Task description
Reproduce the listing in full. Omit the pictures.

Collected data
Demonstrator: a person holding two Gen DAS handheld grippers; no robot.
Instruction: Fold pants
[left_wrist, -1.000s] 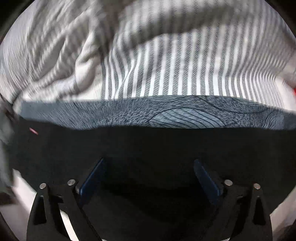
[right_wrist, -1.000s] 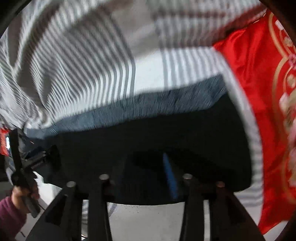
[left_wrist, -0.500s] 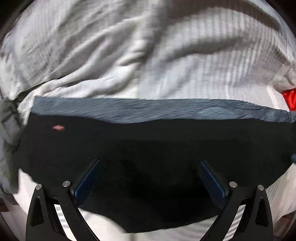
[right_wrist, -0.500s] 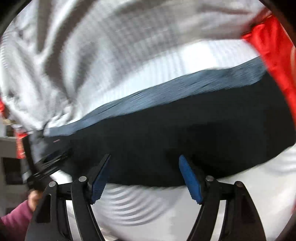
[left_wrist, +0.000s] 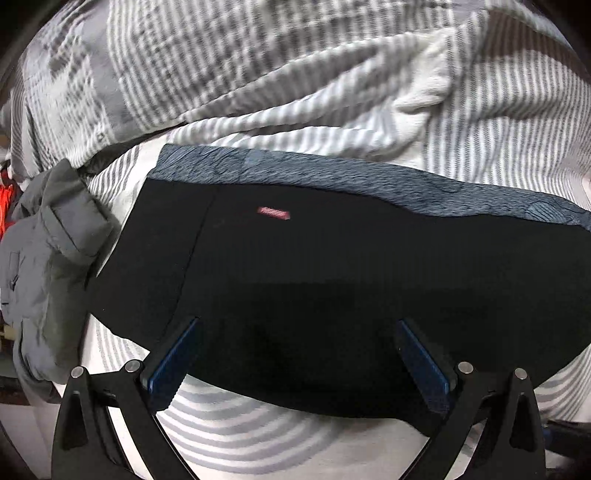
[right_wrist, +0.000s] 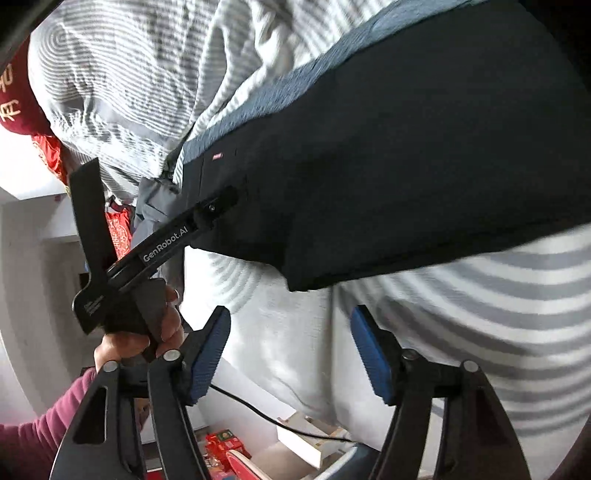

Output below
Demonstrator: a person holding two Gen DAS handheld grippers; no robot.
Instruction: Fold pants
[left_wrist, -1.000s] 
[right_wrist, -1.000s] 
[left_wrist, -0.500s] 
[right_wrist, -0.500s] 
[left_wrist, +0.000s] 
[right_wrist, +0.000s] 

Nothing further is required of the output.